Task objective: Repeat only the stretch of lines below that runs from the line with "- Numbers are" through the line with "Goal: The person", unaltered.

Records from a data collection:
____

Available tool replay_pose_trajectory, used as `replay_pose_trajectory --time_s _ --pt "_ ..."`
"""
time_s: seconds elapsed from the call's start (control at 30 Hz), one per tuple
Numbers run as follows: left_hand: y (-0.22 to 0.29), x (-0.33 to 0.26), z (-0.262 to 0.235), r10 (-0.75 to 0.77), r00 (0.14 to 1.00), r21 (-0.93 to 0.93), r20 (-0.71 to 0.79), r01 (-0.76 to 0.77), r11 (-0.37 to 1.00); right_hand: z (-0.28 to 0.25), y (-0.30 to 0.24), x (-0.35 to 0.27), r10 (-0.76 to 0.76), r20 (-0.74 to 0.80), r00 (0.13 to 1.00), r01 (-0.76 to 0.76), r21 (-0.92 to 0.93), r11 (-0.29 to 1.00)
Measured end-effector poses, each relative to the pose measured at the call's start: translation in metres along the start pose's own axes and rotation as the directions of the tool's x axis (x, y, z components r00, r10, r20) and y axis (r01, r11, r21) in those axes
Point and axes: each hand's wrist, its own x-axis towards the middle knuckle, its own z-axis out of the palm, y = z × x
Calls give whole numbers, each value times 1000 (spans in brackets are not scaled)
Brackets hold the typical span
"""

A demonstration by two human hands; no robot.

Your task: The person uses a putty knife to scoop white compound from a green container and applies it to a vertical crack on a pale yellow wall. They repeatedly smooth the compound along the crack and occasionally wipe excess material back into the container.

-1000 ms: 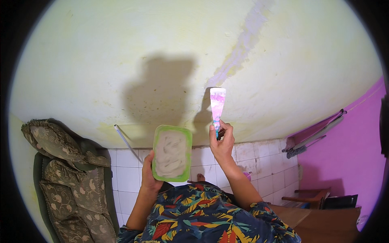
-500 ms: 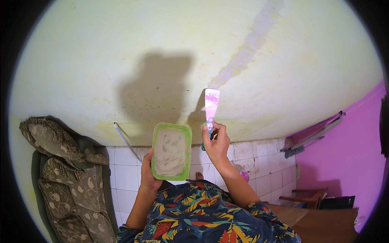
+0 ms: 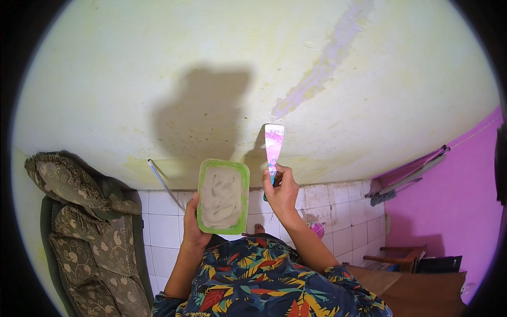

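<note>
My left hand (image 3: 194, 224) grips the left side of a green rectangular plastic tub (image 3: 246, 203), which holds a greyish-beige paste (image 3: 222, 195). Just right of it, my right hand (image 3: 281, 193) is closed around the handle of a putty knife (image 3: 274, 140). Its blade points up at the pale wall (image 3: 132, 95) and is smeared with white and pink. The blade's edge lies just below the lower end of a lilac-grey patched strip (image 3: 317, 76) that slants up to the right. Whether the blade touches the wall, I cannot tell.
A brown patterned sofa (image 3: 95, 243) stands at the left. A thin pole (image 3: 165, 182) leans on the wall. White floor tiles (image 3: 163, 230) run below. Brooms (image 3: 406, 177) rest by the pink wall (image 3: 443, 206), above a wooden chair (image 3: 401, 259) and a brown table (image 3: 417, 290).
The putty knife has moved down a little, with its blade edge now below the strip's end. My left hand and the tub have shifted only very slightly.
</note>
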Motion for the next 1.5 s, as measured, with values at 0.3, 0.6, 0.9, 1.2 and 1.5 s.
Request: replay_pose_trajectory --time_s 0.3,0.6,0.9,1.2,1.5 --pt "-2 -1 -5 -15 1000 -13 19 16 1000 -1 -9 25 -28 -44 999 29 16 999" --pt "-2 -1 -9 10 999 32 -47 -8 999 -11 17 31 -215 -111 970 213 -30 977" --pt "-1 -5 -1 -5 1000 -13 3 5 1000 -8 65 44 -232 -21 973 222 -207 953" --pt "-3 -7 -8 -3 1000 -9 -8 3 1000 -6 37 80 -283 -89 955 266 -169 949" --pt "-2 -6 1 22 1000 48 -17 -21 999 7 57 50 -178 -46 983 175 -76 982"
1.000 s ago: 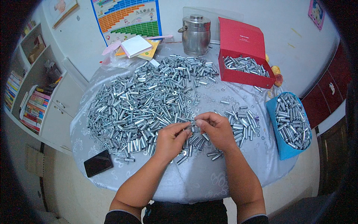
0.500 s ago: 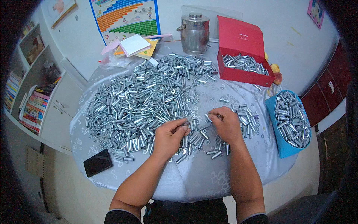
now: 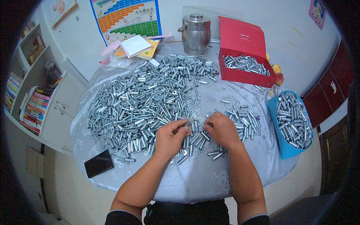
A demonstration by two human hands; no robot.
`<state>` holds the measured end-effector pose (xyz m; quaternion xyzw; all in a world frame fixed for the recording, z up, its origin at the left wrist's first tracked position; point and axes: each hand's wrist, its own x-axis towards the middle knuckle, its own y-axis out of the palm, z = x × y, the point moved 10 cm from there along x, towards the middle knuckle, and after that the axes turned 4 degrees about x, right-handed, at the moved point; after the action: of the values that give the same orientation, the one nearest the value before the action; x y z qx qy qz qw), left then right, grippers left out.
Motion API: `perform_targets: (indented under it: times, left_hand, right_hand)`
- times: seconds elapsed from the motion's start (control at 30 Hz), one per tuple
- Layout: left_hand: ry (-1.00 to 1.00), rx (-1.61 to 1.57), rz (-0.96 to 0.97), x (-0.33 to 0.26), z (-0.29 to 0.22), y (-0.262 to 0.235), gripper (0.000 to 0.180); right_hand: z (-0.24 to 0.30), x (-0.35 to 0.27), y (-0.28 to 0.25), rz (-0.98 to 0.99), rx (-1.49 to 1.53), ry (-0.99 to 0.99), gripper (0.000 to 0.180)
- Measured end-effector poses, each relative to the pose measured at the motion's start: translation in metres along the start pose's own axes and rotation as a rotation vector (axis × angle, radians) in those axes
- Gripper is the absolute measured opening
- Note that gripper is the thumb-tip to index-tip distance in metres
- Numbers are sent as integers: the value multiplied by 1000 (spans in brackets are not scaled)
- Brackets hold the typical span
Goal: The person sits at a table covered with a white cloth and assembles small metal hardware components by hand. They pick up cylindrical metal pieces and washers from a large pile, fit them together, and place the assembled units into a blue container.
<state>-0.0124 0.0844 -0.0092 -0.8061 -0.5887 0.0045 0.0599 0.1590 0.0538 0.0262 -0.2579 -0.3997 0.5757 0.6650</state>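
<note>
Both my hands worked low at the near middle of the desk (image 3: 195, 183), over the near edge of the heap of metal tubes (image 3: 142, 108).

Left hand (image 3: 170, 138): fingers curled narrow, pinching one short tube (image 3: 186, 122) at its tip. The tube's long axis ran roughly left to right, pointing toward my other hand.

Right hand (image 3: 222, 129): knuckles up, fingers folded down tight onto the loose tubes under it. I could not tell whether it held one or only pressed on them; the fingertips were hidden.

The two hands sat near each other, a narrow gap between them, with a small cluster of tubes (image 3: 195, 140) lying in and just below that gap. Those lay mostly toe-to-me, long axes running away from my body, some skewed. Small washers (image 3: 210, 99) were scattered flat on the cloth beyond.

The main heap spread left and away from my left hand, so that hand was the nearer to it. A second small patch of tubes (image 3: 243, 114) lay just right of my right hand.

Further right, well apart: blue bin (image 3: 275, 123) full of tubes at the desk's edge. Far right: red box (image 3: 240, 77), lid up, tubes inside. Steel pot (image 3: 195, 33) behind the heap. Phone (image 3: 98, 164) at the near left edge.
</note>
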Motion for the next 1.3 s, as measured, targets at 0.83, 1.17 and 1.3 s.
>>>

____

Exercise output:
- Numbers are sent as integers: the value multiplied by 1000 (spans in brackets are not scaled)
- Brackets hold the typical span
Goal: The person sits at a table covered with a white cloth and assembles small metal hardware components by hand. They pick up cylindrical metal pieces and washers from a large pile, fit them together, and place the assembled units into a blue container.

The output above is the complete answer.